After the hiPSC cell-lines were successfully established and maintained, there are step-wised differentiation processes to get certain mature tissue cells. The first step is to differentiate iPSCs into three primary germ layers, the ectoderm, mesoderm, and endoderm. The differentiation protocol of these steps has been well-established, and different groups of growth factors and bioactive molecules are involved. For example, the ectodermal bone morphogenetic protein 4 (BMP4) and ɤ-secretase inhibitor (N-[(3,5-Difluorophenyl)acetyl]-L-alanyl-2-phenyl]glycine-1,1-dimethylethyl ester) (DAPT) can induce iPSCs differentiate into the surface ectoderm (SE) after 2 days of culture (Qu et al., 2016). After the iPSCs derived cells differentiated into 3 germ layers, regulating the TGF-β, WNT, or fibroblast growth factor (FGF) signaling pathways that mimic each stage of development can further push iPSCs into different sequential lineages. During studying the biology of iPSCs, biomaterials also served as a strong supportive factor that improve the differentiation, proliferation, and application of iPSCs, and are gradually getting attentions (Guo et al., 2017; Khan and Tanaka, 2017).
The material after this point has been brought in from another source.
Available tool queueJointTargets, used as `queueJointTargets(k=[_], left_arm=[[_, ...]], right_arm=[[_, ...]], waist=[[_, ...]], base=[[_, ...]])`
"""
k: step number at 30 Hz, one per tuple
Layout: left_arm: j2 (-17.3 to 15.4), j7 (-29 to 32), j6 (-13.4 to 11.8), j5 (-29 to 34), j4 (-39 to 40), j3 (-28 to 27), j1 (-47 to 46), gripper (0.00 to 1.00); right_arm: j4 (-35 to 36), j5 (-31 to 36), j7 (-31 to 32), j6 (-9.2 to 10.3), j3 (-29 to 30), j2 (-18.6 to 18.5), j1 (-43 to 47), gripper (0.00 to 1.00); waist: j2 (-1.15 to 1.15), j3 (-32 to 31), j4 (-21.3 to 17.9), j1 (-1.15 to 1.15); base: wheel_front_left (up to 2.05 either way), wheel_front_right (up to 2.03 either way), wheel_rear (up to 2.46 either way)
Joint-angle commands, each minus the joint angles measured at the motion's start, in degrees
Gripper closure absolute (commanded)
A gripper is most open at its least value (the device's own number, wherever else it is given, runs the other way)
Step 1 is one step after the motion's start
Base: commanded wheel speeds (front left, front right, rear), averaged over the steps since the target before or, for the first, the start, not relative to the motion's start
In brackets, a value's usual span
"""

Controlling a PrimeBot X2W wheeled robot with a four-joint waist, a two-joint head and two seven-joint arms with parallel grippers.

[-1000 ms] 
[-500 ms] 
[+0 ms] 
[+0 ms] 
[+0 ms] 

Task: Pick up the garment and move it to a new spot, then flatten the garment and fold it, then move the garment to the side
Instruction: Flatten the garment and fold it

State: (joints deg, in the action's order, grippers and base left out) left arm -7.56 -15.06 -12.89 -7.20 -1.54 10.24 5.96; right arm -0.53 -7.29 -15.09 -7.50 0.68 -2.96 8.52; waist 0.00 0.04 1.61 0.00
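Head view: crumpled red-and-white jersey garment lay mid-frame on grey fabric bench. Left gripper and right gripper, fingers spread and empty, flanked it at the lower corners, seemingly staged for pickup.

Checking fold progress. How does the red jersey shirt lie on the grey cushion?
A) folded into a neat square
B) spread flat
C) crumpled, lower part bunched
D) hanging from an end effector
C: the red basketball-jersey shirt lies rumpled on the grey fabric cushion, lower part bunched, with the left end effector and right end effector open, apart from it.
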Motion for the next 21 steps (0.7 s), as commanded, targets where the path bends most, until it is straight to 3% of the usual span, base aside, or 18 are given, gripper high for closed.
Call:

Biomaterials have been developed to provide biophysical (e.g., stiffness and topography) and biochemical (e.g., growth factors and signaling pathway) cues to cells, which mimic the stem cell niches and microenvironment in vitro, and have been well-used in stem cell related studies and applications. For example, higher efficacy and accuracy can be achieved in stem cell differentiation when biomaterials involved (Kumari et al., 2010), and biomaterials can provide homing signals for stem cell migration and localization (Martino et al., 2012). In addition, biomaterials can build scaffolds to support and guide the cell behavior during forming three-dimensional (3D) tissue and organs, which are indispensable elements in tissue engineering, drug screening and disease modeling.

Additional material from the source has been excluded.